● Directions: Search the records for the word "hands" and copy every line in which it occurs.

Dataset records
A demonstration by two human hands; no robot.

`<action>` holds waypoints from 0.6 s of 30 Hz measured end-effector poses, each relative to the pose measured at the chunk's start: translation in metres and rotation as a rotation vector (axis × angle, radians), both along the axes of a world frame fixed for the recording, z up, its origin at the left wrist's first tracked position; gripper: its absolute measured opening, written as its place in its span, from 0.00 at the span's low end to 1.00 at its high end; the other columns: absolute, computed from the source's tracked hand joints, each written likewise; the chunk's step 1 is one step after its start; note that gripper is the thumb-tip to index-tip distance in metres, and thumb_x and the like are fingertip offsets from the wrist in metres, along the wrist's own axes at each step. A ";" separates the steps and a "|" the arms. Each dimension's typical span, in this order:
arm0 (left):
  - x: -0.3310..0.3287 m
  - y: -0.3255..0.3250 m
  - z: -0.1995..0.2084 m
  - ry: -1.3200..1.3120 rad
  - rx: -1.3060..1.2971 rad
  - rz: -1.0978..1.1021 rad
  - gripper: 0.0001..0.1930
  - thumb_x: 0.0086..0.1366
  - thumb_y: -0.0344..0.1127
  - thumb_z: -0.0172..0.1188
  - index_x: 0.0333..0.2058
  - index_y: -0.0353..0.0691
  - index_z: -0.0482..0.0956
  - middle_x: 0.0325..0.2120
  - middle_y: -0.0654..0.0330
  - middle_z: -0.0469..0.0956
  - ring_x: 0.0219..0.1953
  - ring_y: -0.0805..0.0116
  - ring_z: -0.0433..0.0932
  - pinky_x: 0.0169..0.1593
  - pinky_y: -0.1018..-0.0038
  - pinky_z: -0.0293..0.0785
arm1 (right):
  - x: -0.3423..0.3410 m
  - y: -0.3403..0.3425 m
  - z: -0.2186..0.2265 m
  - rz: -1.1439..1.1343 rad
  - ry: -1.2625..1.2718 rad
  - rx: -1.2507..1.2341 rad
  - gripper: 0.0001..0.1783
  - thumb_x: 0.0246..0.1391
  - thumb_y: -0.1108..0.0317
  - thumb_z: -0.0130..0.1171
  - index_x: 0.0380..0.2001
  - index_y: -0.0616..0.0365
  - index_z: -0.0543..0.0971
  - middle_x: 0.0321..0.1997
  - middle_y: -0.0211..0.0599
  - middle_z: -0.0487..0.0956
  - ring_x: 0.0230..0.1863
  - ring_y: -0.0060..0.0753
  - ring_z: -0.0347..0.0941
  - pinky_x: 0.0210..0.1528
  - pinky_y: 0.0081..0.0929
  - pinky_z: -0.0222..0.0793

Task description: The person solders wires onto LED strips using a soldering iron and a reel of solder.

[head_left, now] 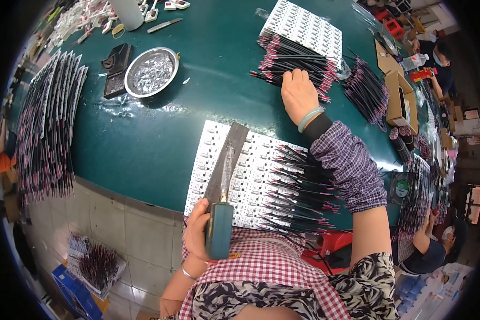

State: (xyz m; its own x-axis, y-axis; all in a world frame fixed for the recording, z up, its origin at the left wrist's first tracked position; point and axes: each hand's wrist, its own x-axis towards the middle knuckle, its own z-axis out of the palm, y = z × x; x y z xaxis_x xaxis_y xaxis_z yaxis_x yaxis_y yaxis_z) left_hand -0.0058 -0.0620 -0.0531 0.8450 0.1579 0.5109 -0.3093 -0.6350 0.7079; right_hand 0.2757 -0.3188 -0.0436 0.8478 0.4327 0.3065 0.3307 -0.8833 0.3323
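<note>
A soldering iron with a green handle (219,230) and a long metal shaft is in my left hand (198,232), whose fingers are closed around it and partly hidden behind the handle. Its shaft lies along a dark flat bar (234,140) resting across a white circuit board panel (257,184). Black wires (298,205) with red tips stick out from the panel's right half. Farther away, my right hand (298,95) reaches into a pile of black wires (302,60), its fingers bent together on them. A second white panel (304,26) lies behind this pile.
A metal bowl (151,72) of silvery scraps sits beside a black box (116,69) at the far left. Wired panels (50,128) are stacked on the left edge. More wires (367,92) and a cardboard box (401,101) lie right. Other people (437,245) sit along the right.
</note>
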 end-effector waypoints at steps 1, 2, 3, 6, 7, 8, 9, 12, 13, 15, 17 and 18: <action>-0.002 0.001 0.001 0.001 0.003 0.004 0.13 0.56 0.24 0.72 0.39 0.31 0.78 0.46 0.41 0.82 0.44 0.51 0.85 0.47 0.67 0.81 | 0.000 0.000 -0.002 -0.001 -0.009 -0.018 0.06 0.51 0.74 0.56 0.34 0.60 0.73 0.35 0.40 0.73 0.42 0.40 0.70 0.40 0.31 0.73; -0.005 0.003 0.002 0.027 -0.047 0.043 0.12 0.58 0.27 0.71 0.39 0.32 0.79 0.47 0.43 0.81 0.46 0.52 0.83 0.49 0.66 0.80 | 0.000 -0.001 -0.004 -0.006 -0.029 -0.013 0.06 0.51 0.74 0.56 0.34 0.60 0.73 0.35 0.40 0.72 0.42 0.40 0.70 0.41 0.31 0.74; -0.007 0.004 0.005 0.049 -0.096 0.079 0.11 0.61 0.30 0.70 0.39 0.33 0.79 0.48 0.44 0.80 0.49 0.53 0.82 0.52 0.66 0.78 | 0.000 -0.001 -0.004 -0.006 -0.031 -0.008 0.06 0.51 0.74 0.56 0.34 0.60 0.73 0.35 0.40 0.72 0.42 0.40 0.70 0.41 0.31 0.74; -0.018 0.014 -0.004 0.376 0.013 0.230 0.12 0.60 0.29 0.69 0.41 0.35 0.79 0.47 0.49 0.80 0.49 0.51 0.81 0.52 0.64 0.78 | 0.001 -0.005 -0.006 -0.001 -0.065 0.022 0.07 0.51 0.74 0.57 0.35 0.60 0.73 0.36 0.41 0.71 0.42 0.41 0.70 0.40 0.32 0.73; -0.014 0.013 -0.002 0.356 0.005 0.246 0.12 0.61 0.30 0.68 0.41 0.35 0.79 0.47 0.49 0.79 0.49 0.49 0.81 0.54 0.63 0.78 | 0.001 -0.006 -0.007 0.000 -0.066 0.024 0.07 0.51 0.74 0.57 0.35 0.60 0.73 0.36 0.41 0.71 0.42 0.41 0.70 0.40 0.32 0.73; -0.012 0.010 0.002 0.355 0.006 0.247 0.12 0.61 0.30 0.68 0.41 0.35 0.79 0.47 0.49 0.79 0.49 0.49 0.81 0.54 0.63 0.78 | 0.002 -0.006 -0.008 0.004 -0.067 0.048 0.07 0.51 0.74 0.57 0.35 0.60 0.73 0.36 0.41 0.71 0.42 0.41 0.70 0.40 0.32 0.73; -0.008 0.006 0.008 0.186 -0.012 0.174 0.13 0.65 0.29 0.64 0.46 0.32 0.76 0.50 0.48 0.79 0.51 0.50 0.80 0.56 0.62 0.76 | 0.002 -0.008 -0.008 0.002 -0.069 0.071 0.07 0.51 0.74 0.57 0.35 0.60 0.73 0.36 0.41 0.71 0.42 0.41 0.70 0.40 0.32 0.73; -0.002 0.013 -0.003 -0.080 -0.011 -0.006 0.13 0.67 0.27 0.61 0.49 0.29 0.74 0.51 0.45 0.78 0.53 0.48 0.80 0.59 0.57 0.75 | 0.003 -0.008 -0.008 0.012 -0.049 0.069 0.07 0.51 0.74 0.56 0.35 0.60 0.73 0.36 0.41 0.71 0.41 0.41 0.70 0.39 0.32 0.72; -0.002 0.017 -0.008 -0.174 0.010 -0.105 0.12 0.66 0.26 0.63 0.46 0.29 0.75 0.51 0.43 0.78 0.53 0.45 0.80 0.60 0.53 0.75 | 0.002 -0.006 -0.007 0.001 -0.037 0.086 0.07 0.51 0.75 0.56 0.35 0.60 0.72 0.35 0.40 0.71 0.41 0.41 0.69 0.39 0.33 0.71; -0.007 0.022 -0.012 -0.120 0.028 -0.119 0.10 0.65 0.26 0.64 0.42 0.28 0.76 0.49 0.40 0.79 0.54 0.41 0.79 0.61 0.48 0.74 | 0.001 -0.004 -0.010 -0.003 -0.040 0.086 0.06 0.51 0.74 0.55 0.34 0.59 0.72 0.34 0.40 0.71 0.40 0.41 0.69 0.40 0.34 0.71; -0.006 0.022 -0.018 -0.126 0.127 -0.084 0.11 0.63 0.24 0.65 0.42 0.26 0.75 0.49 0.37 0.78 0.53 0.42 0.80 0.60 0.51 0.75 | -0.003 -0.007 -0.009 0.005 -0.042 0.110 0.06 0.52 0.74 0.54 0.34 0.59 0.71 0.34 0.40 0.71 0.40 0.42 0.69 0.40 0.34 0.71; -0.005 0.020 -0.020 -0.127 0.126 -0.085 0.11 0.63 0.24 0.65 0.42 0.26 0.75 0.49 0.37 0.78 0.53 0.42 0.80 0.60 0.51 0.75 | -0.004 -0.008 -0.008 0.019 -0.043 0.137 0.05 0.53 0.75 0.54 0.34 0.59 0.71 0.35 0.41 0.71 0.40 0.42 0.69 0.40 0.35 0.70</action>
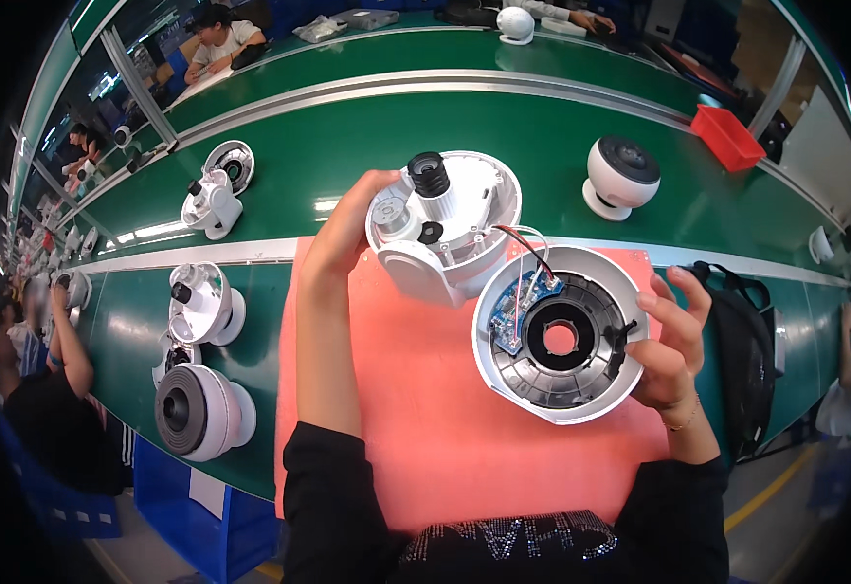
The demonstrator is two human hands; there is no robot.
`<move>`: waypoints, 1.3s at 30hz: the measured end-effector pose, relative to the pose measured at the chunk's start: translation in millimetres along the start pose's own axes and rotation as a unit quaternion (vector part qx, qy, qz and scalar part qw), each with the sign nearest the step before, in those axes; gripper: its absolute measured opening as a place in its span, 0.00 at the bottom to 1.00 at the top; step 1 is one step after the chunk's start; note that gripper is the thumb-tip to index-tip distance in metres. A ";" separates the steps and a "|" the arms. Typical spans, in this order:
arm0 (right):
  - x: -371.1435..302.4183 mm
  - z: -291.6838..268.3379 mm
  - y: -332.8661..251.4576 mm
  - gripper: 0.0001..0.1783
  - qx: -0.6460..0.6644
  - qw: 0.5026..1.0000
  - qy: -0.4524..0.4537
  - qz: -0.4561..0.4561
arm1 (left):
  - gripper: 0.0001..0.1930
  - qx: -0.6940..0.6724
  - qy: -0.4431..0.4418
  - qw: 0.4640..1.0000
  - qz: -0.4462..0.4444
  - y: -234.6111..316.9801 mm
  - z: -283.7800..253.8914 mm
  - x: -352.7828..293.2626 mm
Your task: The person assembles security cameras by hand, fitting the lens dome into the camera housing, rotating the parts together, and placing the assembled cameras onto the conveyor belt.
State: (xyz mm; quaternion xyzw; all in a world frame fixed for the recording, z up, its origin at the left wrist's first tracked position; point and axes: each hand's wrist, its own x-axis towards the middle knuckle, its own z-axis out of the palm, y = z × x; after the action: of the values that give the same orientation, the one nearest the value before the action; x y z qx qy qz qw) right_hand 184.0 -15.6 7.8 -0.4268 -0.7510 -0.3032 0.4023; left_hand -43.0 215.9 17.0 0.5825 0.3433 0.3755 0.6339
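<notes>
My left hand (349,222) is closed on the white camera body (420,268), held up over the pink mat (406,448). Its inner side faces up, and a black lens (428,175) stands up from it. In my right hand (676,341) is a round white front cover (596,265), gripped by its right rim with the inside showing. Within the cover sit a black ring (586,341) around a central hole and a blue circuit board (505,321). Thin red, black and white wires (534,243) link the two halves, which are close together.
Left on the green bench, several opened camera units (197,302) stand near a closed one (197,414). A closed white camera (622,180) and a red bin (727,136) stand far right. A black bag (744,350) lies right of the mat. Other people sit around.
</notes>
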 end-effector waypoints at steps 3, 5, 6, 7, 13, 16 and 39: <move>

● Solution below:
A demonstration by two human hands; no robot.
The demonstrator is two human hands; there is no robot.

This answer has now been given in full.